Supplied data -
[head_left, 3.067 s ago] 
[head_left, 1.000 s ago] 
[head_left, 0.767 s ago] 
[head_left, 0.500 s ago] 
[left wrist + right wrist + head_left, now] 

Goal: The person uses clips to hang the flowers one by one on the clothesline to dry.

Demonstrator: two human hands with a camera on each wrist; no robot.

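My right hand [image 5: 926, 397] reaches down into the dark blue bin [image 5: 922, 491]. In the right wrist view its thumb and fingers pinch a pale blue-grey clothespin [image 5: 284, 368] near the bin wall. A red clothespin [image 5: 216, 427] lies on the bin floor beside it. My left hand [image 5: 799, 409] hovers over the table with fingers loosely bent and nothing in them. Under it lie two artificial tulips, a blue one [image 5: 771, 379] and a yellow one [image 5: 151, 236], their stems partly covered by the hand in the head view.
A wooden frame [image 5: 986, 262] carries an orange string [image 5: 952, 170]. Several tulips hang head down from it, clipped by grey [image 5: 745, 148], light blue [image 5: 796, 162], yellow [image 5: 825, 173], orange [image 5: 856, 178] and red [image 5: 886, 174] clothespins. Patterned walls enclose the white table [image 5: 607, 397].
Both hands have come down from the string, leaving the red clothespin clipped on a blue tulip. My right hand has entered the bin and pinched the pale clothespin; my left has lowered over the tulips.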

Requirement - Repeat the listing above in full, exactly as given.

Worked solution -
[head_left, 3.067 s ago] 
[head_left, 1.000 s ago] 
[head_left, 0.767 s ago] 
[head_left, 0.500 s ago] 
[left wrist + right wrist + head_left, now] 

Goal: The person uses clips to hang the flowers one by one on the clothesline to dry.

Demonstrator: two human hands with a camera on each wrist; no robot.

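My right hand [image 5: 926, 397] reaches down into the dark blue bin [image 5: 922, 491]. In the right wrist view its thumb and fingers pinch a pale blue-grey clothespin [image 5: 284, 368] near the bin wall. A red clothespin [image 5: 216, 427] lies on the bin floor beside it. My left hand [image 5: 799, 409] hovers over the table with fingers loosely bent and nothing in them. Under it lie two artificial tulips, a blue one [image 5: 771, 379] and a yellow one [image 5: 151, 236], their stems partly covered by the hand in the head view.
A wooden frame [image 5: 986, 262] carries an orange string [image 5: 952, 170]. Several tulips hang head down from it, clipped by grey [image 5: 745, 148], light blue [image 5: 796, 162], yellow [image 5: 825, 173], orange [image 5: 856, 178] and red [image 5: 886, 174] clothespins. Patterned walls enclose the white table [image 5: 607, 397].
Both hands have come down from the string, leaving the red clothespin clipped on a blue tulip. My right hand has entered the bin and pinched the pale clothespin; my left has lowered over the tulips.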

The requested output has been given in full.